=== Activity ===
Each record should be retyped word for word.

____ Data provided

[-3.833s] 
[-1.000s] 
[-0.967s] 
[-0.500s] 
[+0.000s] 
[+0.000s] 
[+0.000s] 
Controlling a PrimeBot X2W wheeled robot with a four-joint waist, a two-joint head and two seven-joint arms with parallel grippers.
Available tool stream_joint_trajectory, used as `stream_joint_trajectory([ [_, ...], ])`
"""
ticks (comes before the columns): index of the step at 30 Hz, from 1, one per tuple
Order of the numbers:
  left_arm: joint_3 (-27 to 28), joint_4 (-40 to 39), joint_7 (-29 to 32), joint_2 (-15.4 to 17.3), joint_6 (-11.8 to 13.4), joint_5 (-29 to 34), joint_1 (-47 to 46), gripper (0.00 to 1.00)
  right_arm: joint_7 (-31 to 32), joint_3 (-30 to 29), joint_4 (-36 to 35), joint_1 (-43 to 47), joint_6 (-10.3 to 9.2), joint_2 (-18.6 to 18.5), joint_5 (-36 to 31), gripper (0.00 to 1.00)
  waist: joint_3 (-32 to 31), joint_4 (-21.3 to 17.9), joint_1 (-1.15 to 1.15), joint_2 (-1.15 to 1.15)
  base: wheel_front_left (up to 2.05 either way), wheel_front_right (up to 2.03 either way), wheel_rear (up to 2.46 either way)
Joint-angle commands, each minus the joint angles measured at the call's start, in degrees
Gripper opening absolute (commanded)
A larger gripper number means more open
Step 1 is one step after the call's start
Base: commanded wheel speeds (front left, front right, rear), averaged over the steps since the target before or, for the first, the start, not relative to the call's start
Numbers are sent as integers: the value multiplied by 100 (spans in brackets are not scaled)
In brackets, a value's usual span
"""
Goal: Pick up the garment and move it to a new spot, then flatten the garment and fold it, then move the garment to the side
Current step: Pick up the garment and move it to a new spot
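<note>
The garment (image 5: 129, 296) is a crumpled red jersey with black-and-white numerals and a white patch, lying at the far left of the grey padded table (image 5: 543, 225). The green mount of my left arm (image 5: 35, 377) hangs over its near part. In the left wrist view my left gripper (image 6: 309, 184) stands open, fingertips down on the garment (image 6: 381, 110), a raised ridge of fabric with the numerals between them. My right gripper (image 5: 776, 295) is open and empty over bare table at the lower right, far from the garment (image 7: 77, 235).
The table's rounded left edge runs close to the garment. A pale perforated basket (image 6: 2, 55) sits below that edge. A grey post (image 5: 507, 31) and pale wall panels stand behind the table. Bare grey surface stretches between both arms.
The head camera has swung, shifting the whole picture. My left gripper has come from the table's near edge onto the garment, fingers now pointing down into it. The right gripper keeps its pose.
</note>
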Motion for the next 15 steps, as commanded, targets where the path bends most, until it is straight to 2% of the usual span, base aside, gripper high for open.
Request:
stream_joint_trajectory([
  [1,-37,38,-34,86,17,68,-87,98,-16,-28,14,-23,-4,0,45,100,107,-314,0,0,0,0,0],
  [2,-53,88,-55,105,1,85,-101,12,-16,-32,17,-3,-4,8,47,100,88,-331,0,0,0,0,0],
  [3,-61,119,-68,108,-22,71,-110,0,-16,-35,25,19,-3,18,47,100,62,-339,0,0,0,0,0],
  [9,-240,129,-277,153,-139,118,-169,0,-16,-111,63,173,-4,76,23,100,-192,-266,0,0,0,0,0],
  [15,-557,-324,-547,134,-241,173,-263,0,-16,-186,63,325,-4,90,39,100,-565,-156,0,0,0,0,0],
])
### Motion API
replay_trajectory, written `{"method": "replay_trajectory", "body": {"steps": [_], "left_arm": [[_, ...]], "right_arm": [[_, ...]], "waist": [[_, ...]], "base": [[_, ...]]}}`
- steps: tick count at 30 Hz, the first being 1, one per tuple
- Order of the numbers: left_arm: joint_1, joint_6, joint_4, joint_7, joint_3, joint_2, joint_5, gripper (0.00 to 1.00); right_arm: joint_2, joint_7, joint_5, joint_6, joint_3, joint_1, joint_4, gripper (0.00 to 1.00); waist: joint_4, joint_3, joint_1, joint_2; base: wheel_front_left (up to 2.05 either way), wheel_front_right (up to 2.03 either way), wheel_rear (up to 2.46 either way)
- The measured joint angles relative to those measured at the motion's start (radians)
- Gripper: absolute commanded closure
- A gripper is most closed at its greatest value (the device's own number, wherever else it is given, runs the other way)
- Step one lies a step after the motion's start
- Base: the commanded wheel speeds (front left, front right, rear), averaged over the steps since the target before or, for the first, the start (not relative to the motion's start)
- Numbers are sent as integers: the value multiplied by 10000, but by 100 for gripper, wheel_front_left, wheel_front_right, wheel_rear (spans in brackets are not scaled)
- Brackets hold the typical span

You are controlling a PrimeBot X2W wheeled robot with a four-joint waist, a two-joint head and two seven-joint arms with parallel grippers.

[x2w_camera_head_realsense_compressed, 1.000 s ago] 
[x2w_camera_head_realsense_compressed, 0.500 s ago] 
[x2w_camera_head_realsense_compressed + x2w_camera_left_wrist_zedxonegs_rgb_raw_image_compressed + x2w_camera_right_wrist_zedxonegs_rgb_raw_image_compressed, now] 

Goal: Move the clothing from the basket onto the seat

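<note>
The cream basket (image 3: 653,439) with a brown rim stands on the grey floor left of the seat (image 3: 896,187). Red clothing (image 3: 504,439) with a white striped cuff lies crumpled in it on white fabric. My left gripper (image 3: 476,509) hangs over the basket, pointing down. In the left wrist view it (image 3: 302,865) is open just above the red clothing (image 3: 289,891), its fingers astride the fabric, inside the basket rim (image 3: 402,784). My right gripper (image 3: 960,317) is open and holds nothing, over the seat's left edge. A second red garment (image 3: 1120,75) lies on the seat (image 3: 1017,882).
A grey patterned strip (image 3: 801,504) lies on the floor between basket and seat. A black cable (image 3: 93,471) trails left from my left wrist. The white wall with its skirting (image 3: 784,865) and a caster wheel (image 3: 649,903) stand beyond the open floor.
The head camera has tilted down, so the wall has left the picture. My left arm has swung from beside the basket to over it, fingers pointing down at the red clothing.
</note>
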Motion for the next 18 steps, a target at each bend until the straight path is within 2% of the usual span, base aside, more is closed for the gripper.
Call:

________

=== Solution to this problem ===
[-3.833s] 
[-1.000s] 
[-0.967s] 
[-0.500s] 
[+0.000s] 
[+0.000s] 
[+0.000s] 
Controlling a PrimeBot X2W wheeled robot with a four-joint waist, a two-joint head and two seven-joint arms with parallel grippers.
Available tool stream_joint_trajectory, used as `stream_joint_trajectory([ [_, ...], ])`
"""
ticks (comes before the columns): index of the step at 30 Hz, from 1, one per tuple
Order of the numbers:
  left_arm: joint_3 (-27 to 28), joint_4 (-40 to 39), joint_7 (-29 to 32), joint_2 (-15.4 to 17.3), joint_6 (-11.8 to 13.4), joint_5 (-29 to 34), joint_1 (-47 to 46), gripper (0.00 to 1.00)
  right_arm: joint_7 (-31 to 32), joint_3 (-30 to 29), joint_4 (-36 to 35), joint_1 (-43 to 47), joint_6 (-10.3 to 9.2), joint_2 (-18.6 to 18.5), joint_5 (-36 to 31), gripper (0.00 to 1.00)
  waist: joint_3 (-32 to 31), joint_4 (-21.3 to 17.9), joint_1 (-1.15 to 1.15), joint_2 (-1.15 to 1.15)
  base: wheel_front_left (up to 2.05 either way), wheel_front_right (up to 2.03 either way), wheel_rear (up to 2.46 either way)
Joint-angle commands, each minus the joint angles measured at the call's start, in degrees
Gripper opening absolute (commanded)
A larger gripper number means more open
Step 1 is one step after the call's start
Base: commanded wheel speeds (front left, front right, rear), averaged over the steps since the target before or, for the first, the start, not relative to the call's start
Numbers are sent as integers: the value multiplied by 100 (spans in brackets are not scaled)
In brackets, a value's usual span
"""
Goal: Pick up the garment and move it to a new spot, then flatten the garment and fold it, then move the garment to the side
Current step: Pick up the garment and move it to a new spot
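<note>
The garment (image 5: 129, 296) is a crumpled red jersey with black-and-white numerals and a white patch, lying at the far left of the grey padded table (image 5: 543, 225). The green mount of my left arm (image 5: 35, 377) hangs over its near part. In the left wrist view my left gripper (image 6: 309, 184) stands open, fingertips down on the garment (image 6: 381, 110), a raised ridge of fabric with the numerals between them. My right gripper (image 5: 776, 295) is open and empty over bare table at the lower right, far from the garment (image 7: 77, 235).
The table's rounded left edge runs close to the garment. A pale perforated basket (image 6: 2, 55) sits below that edge. A grey post (image 5: 507, 31) and pale wall panels stand behind the table. Bare grey surface stretches between both arms.
The head camera has swung, shifting the whole picture. My left gripper has come from the table's near edge onto the garment, fingers now pointing down into it. The right gripper keeps its pose.
</note>
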Motion for the next 15 steps, as commanded, targets where the path bends most, until it is straight to 2% of the usual span, base aside, gripper high for open.
Request:
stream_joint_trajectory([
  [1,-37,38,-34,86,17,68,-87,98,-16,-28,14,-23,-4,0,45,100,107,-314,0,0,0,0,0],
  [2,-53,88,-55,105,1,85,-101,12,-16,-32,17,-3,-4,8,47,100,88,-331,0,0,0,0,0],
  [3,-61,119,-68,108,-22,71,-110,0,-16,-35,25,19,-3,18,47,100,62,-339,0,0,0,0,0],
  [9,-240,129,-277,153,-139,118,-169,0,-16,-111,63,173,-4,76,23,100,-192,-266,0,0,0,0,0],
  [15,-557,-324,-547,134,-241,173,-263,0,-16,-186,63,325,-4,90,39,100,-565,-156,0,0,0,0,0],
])
### Motion API
replay_trajectory, written `{"method": "replay_trajectory", "body": {"steps": [_], "left_arm": [[_, ...]], "right_arm": [[_, ...]], "waist": [[_, ...]], "base": [[_, ...]]}}`
- steps: tick count at 30 Hz, the first being 1, one per tuple
- Order of the numbers: left_arm: joint_1, joint_6, joint_4, joint_7, joint_3, joint_2, joint_5, gripper (0.00 to 1.00); right_arm: joint_2, joint_7, joint_5, joint_6, joint_3, joint_1, joint_4, gripper (0.00 to 1.00); waist: joint_4, joint_3, joint_1, joint_2; base: wheel_front_left (up to 2.05 either way), wheel_front_right (up to 2.03 either way), wheel_rear (up to 2.46 either way)
- The measured joint angles relative to those measured at the motion's start (radians)
- Gripper: absolute commanded closure
- A gripper is most closed at its greatest value (the device's own number, wherever else it is given, runs the other way)
- Step one lies a step after the motion's start
- Base: the commanded wheel speeds (front left, front right, rear), averaged over the steps since the target before or, for the first, the start (not relative to the motion's start)
- Numbers are sent as integers: the value multiplied by 10000, but by 100 for gripper, wheel_front_left, wheel_front_right, wheel_rear (spans in brackets are not scaled)
- Brackets hold the typical span

You are controlling a PrimeBot X2W wheeled robot with a four-joint waist, a two-joint head and two seven-joint arms with parallel grippers.

[x2w_camera_head_realsense_compressed, 1.000 s ago] 
[x2w_camera_head_realsense_compressed, 0.500 s ago] 
[x2w_camera_head_realsense_compressed + x2w_camera_left_wrist_zedxonegs_rgb_raw_image_compressed + x2w_camera_right_wrist_zedxonegs_rgb_raw_image_compressed, now] 

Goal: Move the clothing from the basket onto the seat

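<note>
The cream basket (image 3: 653,439) with a brown rim stands on the grey floor left of the seat (image 3: 896,187). Red clothing (image 3: 504,439) with a white striped cuff lies crumpled in it on white fabric. My left gripper (image 3: 476,509) hangs over the basket, pointing down. In the left wrist view it (image 3: 302,865) is open just above the red clothing (image 3: 289,891), its fingers astride the fabric, inside the basket rim (image 3: 402,784). My right gripper (image 3: 960,317) is open and holds nothing, over the seat's left edge. A second red garment (image 3: 1120,75) lies on the seat (image 3: 1017,882).
A grey patterned strip (image 3: 801,504) lies on the floor between basket and seat. A black cable (image 3: 93,471) trails left from my left wrist. The white wall with its skirting (image 3: 784,865) and a caster wheel (image 3: 649,903) stand beyond the open floor.
The head camera has tilted down, so the wall has left the picture. My left arm has swung from beside the basket to over it, fingers pointing down at the red clothing.
</note>
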Motion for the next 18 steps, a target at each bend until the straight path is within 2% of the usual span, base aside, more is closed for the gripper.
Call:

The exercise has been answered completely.